Thursday, June 2, 2011

Year 1, Day 153: Deuteronomy 2

Restricted Enemies of the Hebrew People

Today’s reading from Deuteronomy gives us 2 categories of people.  There are the people that the Hebrew nation was told to avoid and there are the people that the Hebrew nation was told to fight against.  For the record, this list of nations that the Hebrews were told to fight against is continued in the next chapter.  So if you thought you missed some of the people, they will be spoken of in the next chapter.  In fact, I’m going to reserve my comments regarding the people that the Hebrews were told to conquer until tomorrow so I can put them all into one single place.  Today I am going to focus on the people that the Hebrews were told by God to leave alone.

These people who get left alone are kin to the Hebrew people.  The first group that is left alone is the descendants of Esau – remember that he is Jacob’s brother.  These people were given land by God’s direction.  It is God who established them, although don’t take that at all as an endorsement of their faithfulness to God.  It is God who sustained their presence, but that doesn’t mean they were faithful to Him.  That’s not too bad of a commentary on many of us at various points of our lives.

The second group that is left alone is the descendants of Lot – remember that this is Abraham’s nephew.  Lot’s people were also given a specific set of land when he and Abraham parted company.  As with Esau’s people, it was God who put Lot in the land and it is God who now sustains their presence.  Again, don’t hear that as an endorsement of their faithfulness to God.

God’s Power In Spite of Us

The interesting thing about these passages is that it really is God who is sustaining them whether they understand it or not.  I told you that tomorrow we are going to look at the people that the Hebrews conquered in the land east of the Jordan River, but for a second I’ll use them to illustrate my point.  God fought against those people.  Because God was with the Hebrew people the Hebrew people destroyed the native inhabitants of the land east of the Jordan.  In the same way, if God had wanted to eliminate the descendants of Esau and Lot, there is nothing they could have done to stop God.  So quite literally, by God telling the Hebrew people to not attack the descendants of Esau and Lot, God is sustaining them.  God has allowed them to continue to exist, so they do.  God’s establishment of the fact that they should be allowed to live is the only thing that keeps them alive at this point.

God’s Memory

Let’s not forget that the reason God allows them to exist is because God’s memory is better than ours.  To that point we can add that God is more faithful than we are, too.  God remembered Lot and Esau and remembered His direction that brought them to the land they were in.  That was several centuries prior in history than the moment we are now reading about.  Regardless of how faithful Esau’s and Lot’s descendants were – or in reality, weren’t – God remembered His promise to their ancestor and sustains them here and now.  God’s promises are good regardless of whether we as human beings live up to our end or not.

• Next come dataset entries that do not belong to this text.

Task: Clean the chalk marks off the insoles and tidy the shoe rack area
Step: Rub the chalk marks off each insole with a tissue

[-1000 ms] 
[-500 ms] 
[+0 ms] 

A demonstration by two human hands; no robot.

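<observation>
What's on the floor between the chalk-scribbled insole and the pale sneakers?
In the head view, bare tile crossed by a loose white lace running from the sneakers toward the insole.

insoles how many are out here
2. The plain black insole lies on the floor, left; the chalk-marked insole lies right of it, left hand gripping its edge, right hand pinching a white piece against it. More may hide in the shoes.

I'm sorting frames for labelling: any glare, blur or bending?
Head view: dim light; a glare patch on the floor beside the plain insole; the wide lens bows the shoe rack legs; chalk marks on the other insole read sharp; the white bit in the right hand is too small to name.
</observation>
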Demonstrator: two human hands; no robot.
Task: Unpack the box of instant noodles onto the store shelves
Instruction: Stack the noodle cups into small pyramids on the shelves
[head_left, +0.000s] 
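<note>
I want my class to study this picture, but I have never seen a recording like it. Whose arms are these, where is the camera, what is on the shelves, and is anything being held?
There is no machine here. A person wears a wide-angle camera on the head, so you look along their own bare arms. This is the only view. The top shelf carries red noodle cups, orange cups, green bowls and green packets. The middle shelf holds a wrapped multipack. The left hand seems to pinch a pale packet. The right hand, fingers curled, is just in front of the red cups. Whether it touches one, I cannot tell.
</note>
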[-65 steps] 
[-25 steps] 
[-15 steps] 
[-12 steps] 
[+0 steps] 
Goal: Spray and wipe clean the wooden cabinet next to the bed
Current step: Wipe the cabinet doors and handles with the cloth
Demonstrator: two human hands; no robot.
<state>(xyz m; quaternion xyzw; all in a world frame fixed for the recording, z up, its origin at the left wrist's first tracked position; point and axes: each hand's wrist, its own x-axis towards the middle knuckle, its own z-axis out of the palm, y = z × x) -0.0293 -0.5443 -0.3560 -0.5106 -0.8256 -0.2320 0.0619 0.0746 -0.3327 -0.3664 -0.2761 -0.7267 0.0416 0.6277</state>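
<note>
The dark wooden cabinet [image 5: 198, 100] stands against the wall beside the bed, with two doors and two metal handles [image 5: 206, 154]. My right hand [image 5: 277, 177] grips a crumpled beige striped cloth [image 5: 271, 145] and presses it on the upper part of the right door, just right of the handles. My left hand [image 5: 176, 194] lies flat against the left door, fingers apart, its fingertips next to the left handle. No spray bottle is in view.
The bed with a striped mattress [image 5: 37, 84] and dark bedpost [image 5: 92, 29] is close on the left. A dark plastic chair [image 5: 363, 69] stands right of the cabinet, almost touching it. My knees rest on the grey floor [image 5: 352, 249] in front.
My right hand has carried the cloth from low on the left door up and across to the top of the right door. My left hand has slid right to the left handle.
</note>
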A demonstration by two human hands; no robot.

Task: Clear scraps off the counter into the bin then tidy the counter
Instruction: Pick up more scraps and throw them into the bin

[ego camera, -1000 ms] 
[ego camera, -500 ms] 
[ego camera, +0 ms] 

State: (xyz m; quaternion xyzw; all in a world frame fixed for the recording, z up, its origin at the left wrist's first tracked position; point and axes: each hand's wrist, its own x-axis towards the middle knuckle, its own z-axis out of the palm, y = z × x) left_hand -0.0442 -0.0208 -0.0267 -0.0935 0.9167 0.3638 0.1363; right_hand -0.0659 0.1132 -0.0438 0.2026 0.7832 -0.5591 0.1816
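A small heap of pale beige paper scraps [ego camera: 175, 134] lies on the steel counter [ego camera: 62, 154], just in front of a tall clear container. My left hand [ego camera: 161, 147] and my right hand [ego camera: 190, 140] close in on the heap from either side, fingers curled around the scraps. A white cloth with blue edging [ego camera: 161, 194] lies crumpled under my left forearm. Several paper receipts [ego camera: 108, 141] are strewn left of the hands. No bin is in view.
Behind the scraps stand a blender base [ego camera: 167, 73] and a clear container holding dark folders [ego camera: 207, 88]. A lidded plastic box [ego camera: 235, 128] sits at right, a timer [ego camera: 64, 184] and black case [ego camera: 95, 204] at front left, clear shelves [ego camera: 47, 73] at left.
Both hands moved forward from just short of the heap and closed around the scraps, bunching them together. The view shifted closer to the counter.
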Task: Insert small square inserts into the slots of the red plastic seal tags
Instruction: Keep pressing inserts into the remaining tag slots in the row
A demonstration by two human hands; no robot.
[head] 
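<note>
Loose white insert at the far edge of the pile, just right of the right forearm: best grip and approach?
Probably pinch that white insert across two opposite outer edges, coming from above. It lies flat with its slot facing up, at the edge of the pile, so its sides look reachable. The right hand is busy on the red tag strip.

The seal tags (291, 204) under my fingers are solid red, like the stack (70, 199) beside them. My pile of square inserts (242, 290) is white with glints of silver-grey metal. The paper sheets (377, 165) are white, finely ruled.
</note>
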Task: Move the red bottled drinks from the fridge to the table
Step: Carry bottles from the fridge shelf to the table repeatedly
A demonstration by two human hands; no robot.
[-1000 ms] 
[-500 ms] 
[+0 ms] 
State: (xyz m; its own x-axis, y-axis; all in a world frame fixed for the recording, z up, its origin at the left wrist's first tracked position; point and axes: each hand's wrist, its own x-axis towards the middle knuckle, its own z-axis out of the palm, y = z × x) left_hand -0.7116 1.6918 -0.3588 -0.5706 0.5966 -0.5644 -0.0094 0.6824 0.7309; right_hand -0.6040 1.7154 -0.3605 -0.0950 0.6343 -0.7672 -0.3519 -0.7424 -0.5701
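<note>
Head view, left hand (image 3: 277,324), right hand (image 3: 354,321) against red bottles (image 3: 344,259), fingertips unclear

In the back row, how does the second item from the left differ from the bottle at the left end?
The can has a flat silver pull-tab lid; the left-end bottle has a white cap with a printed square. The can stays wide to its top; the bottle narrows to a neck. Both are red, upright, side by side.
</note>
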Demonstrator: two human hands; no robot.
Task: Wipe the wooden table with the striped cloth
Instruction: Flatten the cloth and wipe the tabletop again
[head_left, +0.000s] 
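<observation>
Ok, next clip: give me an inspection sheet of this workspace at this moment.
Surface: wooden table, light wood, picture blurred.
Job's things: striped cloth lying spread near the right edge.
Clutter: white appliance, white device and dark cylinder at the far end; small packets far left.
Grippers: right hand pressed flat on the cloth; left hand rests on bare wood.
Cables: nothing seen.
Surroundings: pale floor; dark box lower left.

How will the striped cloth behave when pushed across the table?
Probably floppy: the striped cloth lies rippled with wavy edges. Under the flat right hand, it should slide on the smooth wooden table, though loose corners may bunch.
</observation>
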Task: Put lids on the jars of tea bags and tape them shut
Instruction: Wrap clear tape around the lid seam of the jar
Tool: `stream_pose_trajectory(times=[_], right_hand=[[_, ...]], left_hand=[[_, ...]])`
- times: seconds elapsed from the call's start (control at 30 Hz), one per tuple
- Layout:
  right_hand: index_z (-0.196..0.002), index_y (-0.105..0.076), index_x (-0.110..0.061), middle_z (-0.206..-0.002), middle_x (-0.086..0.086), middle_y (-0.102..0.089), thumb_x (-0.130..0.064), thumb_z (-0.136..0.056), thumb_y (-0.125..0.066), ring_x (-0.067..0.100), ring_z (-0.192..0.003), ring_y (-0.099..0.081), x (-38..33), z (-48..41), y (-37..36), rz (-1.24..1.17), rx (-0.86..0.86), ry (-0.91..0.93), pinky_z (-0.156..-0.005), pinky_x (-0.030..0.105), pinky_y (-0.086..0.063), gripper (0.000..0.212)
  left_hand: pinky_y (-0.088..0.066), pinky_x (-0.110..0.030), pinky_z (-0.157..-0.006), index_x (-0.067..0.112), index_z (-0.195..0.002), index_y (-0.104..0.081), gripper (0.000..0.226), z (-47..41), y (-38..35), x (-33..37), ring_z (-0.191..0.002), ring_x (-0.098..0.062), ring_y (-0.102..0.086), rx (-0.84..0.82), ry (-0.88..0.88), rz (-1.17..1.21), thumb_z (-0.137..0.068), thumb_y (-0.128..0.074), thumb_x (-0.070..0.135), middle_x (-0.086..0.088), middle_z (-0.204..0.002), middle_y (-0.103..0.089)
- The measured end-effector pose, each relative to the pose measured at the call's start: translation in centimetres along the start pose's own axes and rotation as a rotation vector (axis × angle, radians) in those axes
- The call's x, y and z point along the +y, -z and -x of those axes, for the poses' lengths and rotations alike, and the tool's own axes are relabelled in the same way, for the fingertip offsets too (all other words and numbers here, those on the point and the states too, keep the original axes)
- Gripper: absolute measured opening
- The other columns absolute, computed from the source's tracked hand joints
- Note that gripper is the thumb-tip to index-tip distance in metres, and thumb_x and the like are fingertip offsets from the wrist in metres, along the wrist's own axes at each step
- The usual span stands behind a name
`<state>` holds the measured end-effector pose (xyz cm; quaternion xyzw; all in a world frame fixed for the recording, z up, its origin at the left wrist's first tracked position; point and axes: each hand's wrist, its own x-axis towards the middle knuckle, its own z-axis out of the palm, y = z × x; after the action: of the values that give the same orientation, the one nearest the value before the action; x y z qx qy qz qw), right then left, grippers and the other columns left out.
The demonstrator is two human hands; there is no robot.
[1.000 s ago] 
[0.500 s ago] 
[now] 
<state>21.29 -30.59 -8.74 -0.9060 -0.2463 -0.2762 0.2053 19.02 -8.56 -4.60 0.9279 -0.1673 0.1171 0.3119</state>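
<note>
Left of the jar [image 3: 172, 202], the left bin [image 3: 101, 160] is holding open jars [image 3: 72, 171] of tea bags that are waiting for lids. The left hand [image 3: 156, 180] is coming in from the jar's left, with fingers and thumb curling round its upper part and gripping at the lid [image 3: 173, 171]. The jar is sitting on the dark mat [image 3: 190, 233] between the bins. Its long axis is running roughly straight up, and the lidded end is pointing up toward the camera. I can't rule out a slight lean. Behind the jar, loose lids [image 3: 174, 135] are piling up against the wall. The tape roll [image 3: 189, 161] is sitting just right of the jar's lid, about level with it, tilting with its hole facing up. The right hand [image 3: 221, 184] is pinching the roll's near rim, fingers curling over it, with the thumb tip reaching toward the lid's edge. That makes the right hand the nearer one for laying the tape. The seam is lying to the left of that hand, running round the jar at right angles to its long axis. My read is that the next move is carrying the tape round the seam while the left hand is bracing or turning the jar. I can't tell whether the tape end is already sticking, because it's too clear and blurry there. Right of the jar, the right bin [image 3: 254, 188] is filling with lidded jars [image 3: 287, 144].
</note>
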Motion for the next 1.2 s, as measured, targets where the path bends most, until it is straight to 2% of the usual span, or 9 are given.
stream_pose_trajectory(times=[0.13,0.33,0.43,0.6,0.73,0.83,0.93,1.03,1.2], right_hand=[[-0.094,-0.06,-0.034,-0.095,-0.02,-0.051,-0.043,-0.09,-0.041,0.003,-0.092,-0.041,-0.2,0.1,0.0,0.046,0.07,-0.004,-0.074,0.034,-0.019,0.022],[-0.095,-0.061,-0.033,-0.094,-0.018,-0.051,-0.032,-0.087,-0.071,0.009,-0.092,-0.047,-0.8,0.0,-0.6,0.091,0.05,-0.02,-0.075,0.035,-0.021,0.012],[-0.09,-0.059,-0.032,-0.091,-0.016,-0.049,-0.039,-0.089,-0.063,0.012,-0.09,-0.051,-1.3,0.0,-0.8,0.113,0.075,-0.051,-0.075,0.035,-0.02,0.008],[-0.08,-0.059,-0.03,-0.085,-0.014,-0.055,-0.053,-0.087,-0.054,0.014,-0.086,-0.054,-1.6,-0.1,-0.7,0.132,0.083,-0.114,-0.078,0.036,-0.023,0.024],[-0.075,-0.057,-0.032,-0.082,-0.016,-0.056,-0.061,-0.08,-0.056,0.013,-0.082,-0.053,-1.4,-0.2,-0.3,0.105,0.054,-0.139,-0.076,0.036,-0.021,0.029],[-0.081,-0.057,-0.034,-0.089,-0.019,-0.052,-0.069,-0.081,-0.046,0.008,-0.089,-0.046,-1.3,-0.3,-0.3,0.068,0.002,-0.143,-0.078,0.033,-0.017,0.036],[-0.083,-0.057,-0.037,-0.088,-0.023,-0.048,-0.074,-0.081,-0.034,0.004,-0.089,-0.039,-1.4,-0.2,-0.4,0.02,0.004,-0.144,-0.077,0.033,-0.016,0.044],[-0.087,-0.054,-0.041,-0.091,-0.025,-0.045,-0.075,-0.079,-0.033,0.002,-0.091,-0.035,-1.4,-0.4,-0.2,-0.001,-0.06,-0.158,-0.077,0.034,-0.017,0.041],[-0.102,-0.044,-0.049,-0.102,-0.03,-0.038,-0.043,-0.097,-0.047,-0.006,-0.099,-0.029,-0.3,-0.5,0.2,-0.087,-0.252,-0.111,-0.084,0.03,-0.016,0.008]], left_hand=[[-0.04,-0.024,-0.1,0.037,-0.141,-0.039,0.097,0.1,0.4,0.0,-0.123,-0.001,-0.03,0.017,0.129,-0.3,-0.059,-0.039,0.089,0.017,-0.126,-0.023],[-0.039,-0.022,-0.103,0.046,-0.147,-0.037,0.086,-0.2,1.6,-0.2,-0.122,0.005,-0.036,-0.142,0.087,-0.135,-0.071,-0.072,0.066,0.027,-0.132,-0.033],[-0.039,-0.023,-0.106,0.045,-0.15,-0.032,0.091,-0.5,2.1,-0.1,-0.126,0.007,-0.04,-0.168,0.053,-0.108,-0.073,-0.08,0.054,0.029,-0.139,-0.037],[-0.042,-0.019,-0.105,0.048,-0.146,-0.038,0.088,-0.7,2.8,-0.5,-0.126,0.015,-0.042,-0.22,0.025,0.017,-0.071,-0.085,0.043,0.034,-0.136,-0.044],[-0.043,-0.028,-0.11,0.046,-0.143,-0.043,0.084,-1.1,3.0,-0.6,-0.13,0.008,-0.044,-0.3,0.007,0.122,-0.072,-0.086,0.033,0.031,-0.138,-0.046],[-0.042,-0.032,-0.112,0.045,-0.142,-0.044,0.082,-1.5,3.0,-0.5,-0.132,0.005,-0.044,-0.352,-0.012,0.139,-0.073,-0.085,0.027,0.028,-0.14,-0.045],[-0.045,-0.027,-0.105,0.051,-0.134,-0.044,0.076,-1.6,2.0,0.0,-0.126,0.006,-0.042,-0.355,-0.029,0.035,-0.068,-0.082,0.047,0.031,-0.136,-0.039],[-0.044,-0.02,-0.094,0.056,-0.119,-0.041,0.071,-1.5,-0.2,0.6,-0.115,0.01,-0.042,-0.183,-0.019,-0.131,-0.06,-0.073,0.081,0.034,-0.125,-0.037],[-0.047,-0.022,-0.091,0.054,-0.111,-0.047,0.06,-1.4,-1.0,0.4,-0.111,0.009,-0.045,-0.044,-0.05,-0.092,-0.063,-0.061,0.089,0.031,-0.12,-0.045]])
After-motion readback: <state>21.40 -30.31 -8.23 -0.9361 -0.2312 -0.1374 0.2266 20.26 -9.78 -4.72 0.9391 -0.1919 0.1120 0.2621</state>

I should say here, though, that while it may seem like I am talking down upon the descendants of Esau and Lot, clearly they weren’t as bad as the Midianites in that they weren’t actively leading the Hebrew people away from God, either.  So don’t hear me putting the descendants of Esau and Lot quite in the camp of the native people of Canaan, either.

So after focusing on rebellion yesterday, today it seems we now turn to a reminder that God’s memory is long and His faithfulness is true.  On both accounts He is better than we are.  It may sound trite, but that is why it is good to have Him as God and not any of us!  Because of the length of His vision, the truth of His faithfulness, and His omniscient justice, it is good to have Him as God.  It is good to be in relationship with Him whether we deserve it – or more likely, we don’t deserve it.